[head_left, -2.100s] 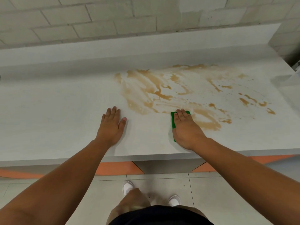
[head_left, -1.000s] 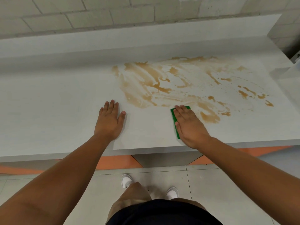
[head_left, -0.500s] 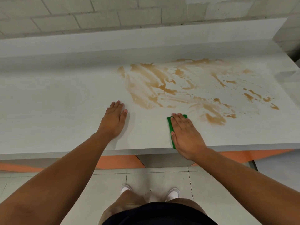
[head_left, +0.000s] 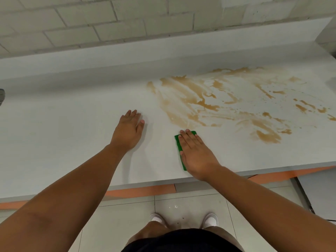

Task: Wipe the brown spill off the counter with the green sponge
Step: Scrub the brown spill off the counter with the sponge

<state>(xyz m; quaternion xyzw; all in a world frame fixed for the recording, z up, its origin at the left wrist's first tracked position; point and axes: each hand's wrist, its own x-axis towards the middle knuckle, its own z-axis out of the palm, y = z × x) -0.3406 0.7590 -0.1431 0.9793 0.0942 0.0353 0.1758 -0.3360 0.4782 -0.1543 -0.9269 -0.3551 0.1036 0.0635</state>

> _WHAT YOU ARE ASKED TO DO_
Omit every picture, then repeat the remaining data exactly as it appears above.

> _SOLUTION_
[head_left, -2.100s] 
[head_left, -1.000s] 
[head_left, -0.500s] 
[head_left, +0.000s] 

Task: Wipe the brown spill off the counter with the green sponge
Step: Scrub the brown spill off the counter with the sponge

<state>(xyz m; quaternion xyzw; all in a world frame fixed for the recording, z up, its origin at the left wrist's first tracked position; point and axes: each hand's wrist, its own x-axis towards the middle knuckle, its own z-axis out of the palm, y = z × x) -0.3406 0.7590 -0.1431 0.9793 0.0942 0.0353 0.1758 -0.3360 0.4782 -0.1543 -0.9269 -0.3551 0.1036 0.0635</state>

A complete answer has now been given.